I'm creating a function for my site so that it generates search results and cuts it off each result after 200 characters. The problem is some of the results have HTML in them and they get cut off before a tag is finished messing up the site. I created a function to end the tags which works fine but sometimes results gets cut off like "blah blah blah</str" and then the end tag gets added on so it is like "blah blah blah </str</strong>" so it doesn't actually get ended. Anyone have a suggested fix for this? Here is the code I'm using: function closeTags($html) { preg_match_all("/<\/?(\w+)((\s+(\w|\w[\w-]*\w)(\s*=\s*(?:\".*?\"|'.*?'|[^'\">\s]+))?)+\s*|\s*)\/?>/i",$html,$result); $tags = &$result[0]; $closeCnt = 0; for ($i=count($tags)-1;$i>=0;$i--) { if ($tags[$i]{strlen($tags[$i])-2}!='/') { if ($tags[$i]{1}!='/') { if (!$closeCnt) $html .= '</'.$result[1][$i].'>'; else $closeCnt--; } elseif ($i>0&&$result[1][$i]==$result[1][$i-1]) $closeCnt++; } } return $html; } Code (markup):
I would rather suggest stripping out all existing scripting and html - unless it's adamant that the results have the code intact - mostly that would perhaps be for embedded URL's, but that will not work either if the result is being cut. If the codes need to be left in, maybe you can adapt the cutting (does it absolutely have to be 200characters?) - adjust the cutting either before the ending < or expand the characters so that you cut the result after the ending >
It doesn't have to be exactly 200 characters.
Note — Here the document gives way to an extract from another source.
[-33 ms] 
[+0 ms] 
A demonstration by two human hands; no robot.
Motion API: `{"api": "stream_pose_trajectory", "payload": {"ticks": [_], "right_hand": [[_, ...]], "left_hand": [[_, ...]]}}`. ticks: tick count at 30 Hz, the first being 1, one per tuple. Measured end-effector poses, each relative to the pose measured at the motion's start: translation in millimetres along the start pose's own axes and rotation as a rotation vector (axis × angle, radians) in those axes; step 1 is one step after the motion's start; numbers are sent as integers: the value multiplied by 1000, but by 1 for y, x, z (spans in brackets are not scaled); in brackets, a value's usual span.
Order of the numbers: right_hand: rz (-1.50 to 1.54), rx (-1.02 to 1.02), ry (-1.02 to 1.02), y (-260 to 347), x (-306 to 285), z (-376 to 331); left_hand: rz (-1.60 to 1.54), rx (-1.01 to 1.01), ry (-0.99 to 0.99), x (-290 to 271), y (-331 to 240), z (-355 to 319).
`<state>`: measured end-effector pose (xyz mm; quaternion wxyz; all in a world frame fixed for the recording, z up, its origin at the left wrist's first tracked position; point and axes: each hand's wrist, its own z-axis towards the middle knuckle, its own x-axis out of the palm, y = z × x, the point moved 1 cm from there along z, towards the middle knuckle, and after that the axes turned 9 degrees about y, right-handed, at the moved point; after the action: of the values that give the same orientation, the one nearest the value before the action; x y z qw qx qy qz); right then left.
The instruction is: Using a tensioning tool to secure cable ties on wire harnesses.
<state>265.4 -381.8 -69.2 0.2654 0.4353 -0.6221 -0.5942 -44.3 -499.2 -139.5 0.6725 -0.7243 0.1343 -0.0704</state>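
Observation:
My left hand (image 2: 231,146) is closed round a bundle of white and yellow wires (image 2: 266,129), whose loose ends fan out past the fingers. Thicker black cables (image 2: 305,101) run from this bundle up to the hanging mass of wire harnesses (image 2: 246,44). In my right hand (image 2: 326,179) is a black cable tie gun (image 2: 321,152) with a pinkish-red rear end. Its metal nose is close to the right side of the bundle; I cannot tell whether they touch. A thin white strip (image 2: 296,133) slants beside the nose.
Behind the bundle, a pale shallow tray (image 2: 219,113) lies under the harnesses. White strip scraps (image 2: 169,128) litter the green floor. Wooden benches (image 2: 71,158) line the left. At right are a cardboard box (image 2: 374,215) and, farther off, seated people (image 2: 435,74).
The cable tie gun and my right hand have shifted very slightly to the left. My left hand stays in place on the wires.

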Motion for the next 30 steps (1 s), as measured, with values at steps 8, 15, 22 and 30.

Honestly the HTML isn't absolutely necessary. How should I strip out all the html completely? Is there a simple way of doing it? I haven't been coding for a couple years so I've lost a lot of my knowledge. Thanks!
You can have a look here: http://php.net/strip_tags (both the built-in PHP-function, and also some of the suggestions in the comments)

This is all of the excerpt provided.